E poi io stamattina sono arrivata in ufficio con la solita flemma che da qualche tempo mi accompagna, con le occhiaie che mi scavano la pelle separata dal nasone, gli occhi tristi, i capelli arruffati, la schiena gobba e credetemi quando vi dico che io manco in adolescenza mi sono vista tanto cessa. Accendo il pc, controllo la mail, un’occhiata ai social, un po’ di rassegna stampa e in attesa di fingere di fare ciò che devo fare, la solita sbirciata ai miei blog di riferimento, quelli senza i quali non possiamo dirci “buongiorno”. E allora leggo di qua, poi di là, e poi quell’altro e quell’altro ancora. E penso che è proprio tanto che non leggo il blog del vipsss socio dell’altro vipsss di cui sopra e corro a recuperare la colpevole mancanza. Niente, niente di nuovo, si ostina a fare altro nella vita ‘sto qua. E allora visto che mi piace leggere ciò che scrive e visto che stamattina ho bisogno di moltissima serenità e lui quando scrive mi rasserena, allora vado a ritroso e scelgo random dei vecchi post da leggere. Uh bello penso, qui parla del suo matrimonio e c’è anche la vignetta di Makkox, che bello. E il post rimanda al link del blog della sposa e io che per i matrimoni e le storie d’amore vado matta corro a leggere ciò che ha da dire la sposa del vipsss che mi regala momenti di serenità. Scopro allora che anche la sposa scrive, anzi scriveva, cose abbastanza simpatiche e leggendo leggendo leggendo scovo un post il cui titolo attrae subito la mia attenzione: “Post porno”. Post porno?? Genio, leggo subito. Il post è abbastanza carino ed esordisce con link esterno ad un suo amico un po’ blogstar. Ecco, io la parola blogstar non l’ho mai sopportata granché, vuoi per passati abusi vuoi perché non vuol dire proprio niente. Epperò curiosa so’ curiosa e allora andiamo a vedere di chi si tratta. Comincio a leggere e più leggo e più non riesco a fermarmi, poi arriva il capo che mi sorprende immersa nella mia lettura ma non mi importa, sono presa e niente e nessuno può fermarmi. Leggo di amori finiti, di storie divertenti, di amici da bar, di madri che curano i propri genitori, fotografie ingiallite, fotografie ricche di senso, una bellissima umanità dietro ogni singola parola scritta e da me letta e poi riletta. Si sono fatte le 11.30 e io non ho combinato ancora niente. Lasciatemi leggere, non ammorbatemi, zitti, state tutti zitti perché io possa immaginare una bellissima colonna sonora dietro quelle parole.
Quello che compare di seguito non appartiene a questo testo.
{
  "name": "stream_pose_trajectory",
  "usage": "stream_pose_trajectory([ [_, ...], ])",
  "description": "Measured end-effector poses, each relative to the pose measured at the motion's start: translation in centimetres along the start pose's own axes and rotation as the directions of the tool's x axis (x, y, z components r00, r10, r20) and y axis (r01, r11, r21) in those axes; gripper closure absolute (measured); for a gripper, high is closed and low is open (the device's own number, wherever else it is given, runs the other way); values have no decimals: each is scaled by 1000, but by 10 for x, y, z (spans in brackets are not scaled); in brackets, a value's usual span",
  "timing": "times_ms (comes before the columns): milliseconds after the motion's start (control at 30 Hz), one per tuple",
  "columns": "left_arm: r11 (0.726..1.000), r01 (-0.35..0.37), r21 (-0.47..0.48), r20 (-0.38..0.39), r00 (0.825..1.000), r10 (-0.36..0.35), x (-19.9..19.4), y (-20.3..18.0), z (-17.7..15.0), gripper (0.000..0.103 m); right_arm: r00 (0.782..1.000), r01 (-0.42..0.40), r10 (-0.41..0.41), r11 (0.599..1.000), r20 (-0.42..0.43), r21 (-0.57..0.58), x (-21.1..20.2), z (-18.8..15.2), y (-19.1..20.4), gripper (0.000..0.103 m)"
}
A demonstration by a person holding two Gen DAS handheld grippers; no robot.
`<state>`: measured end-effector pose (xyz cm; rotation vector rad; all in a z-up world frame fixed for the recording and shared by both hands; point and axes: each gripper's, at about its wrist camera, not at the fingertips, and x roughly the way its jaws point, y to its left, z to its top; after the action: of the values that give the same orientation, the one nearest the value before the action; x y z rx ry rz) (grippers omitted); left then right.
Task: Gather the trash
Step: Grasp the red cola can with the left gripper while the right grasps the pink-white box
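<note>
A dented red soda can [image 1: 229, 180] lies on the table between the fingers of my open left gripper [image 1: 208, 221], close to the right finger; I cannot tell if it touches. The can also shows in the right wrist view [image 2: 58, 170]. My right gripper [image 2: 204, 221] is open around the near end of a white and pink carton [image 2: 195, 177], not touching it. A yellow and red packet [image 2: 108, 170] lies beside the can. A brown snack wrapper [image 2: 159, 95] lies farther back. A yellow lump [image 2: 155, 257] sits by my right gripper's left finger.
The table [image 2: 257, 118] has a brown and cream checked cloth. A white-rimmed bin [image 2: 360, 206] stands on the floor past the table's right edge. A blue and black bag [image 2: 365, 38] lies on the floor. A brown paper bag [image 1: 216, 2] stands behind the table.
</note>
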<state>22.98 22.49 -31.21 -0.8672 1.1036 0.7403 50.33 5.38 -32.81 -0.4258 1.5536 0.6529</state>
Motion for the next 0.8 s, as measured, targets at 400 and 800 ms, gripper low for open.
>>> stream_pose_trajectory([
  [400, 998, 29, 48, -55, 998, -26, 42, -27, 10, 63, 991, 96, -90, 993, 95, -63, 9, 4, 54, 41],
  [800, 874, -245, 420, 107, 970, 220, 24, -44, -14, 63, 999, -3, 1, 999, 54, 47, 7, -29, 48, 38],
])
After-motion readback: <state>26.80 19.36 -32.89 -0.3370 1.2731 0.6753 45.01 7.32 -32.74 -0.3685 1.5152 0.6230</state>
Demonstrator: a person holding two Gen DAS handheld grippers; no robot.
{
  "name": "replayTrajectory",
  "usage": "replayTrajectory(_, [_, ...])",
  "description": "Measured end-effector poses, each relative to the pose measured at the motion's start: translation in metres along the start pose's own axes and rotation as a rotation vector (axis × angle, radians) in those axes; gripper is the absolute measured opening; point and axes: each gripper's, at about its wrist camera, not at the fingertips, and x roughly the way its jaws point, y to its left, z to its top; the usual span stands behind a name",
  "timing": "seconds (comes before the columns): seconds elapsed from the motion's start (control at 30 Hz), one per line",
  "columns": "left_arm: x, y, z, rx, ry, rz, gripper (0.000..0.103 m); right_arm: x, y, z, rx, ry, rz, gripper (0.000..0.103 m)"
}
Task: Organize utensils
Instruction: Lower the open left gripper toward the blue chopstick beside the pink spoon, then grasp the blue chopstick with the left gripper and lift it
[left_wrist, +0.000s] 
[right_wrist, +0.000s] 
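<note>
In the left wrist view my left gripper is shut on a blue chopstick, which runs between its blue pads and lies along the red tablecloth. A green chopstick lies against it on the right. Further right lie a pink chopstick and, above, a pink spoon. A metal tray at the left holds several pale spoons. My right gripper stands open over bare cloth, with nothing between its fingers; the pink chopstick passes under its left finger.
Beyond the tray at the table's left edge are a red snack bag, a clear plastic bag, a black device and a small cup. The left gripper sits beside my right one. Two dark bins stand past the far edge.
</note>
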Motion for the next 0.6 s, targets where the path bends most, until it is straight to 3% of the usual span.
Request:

E nella lettura ho ignorato totalmente i contorni di quel template che mi avrebbero detto chiaramente il nome e il cognome dell’autore della mia lettura del mattino. Leggo leggo e trovo tra le parole del mattino il racconto di un blog che il tizio ha aperto con un suo amico e che sta riscuotendo parecchio successo. Goccia da manga giapponese perché è proprio del tizio di cui sopra che stiamo parlando, il socio di quell’altro, il bersaglio di una serata di rabbia e frustrazione, il vipsss di quella fredda serata di montagna e la mia testa che ondeggiava al ritmo di “che coglionazzo, che coglionazzo”. E voi non lo potete nemmeno immaginare quanto io sia riuscita a sentirmi in colpa per la rabbia di quella sera contro qualcuno che ha probabilmente un mondo bellissimo da poter raccontare.

Ciò che ho imparato da questa faccenda:
– anche gli stronzi hanno un cuore di panna
– non tutti gli stronzi sono stronzi sempre
– io delle persone non capisco una beata minchia.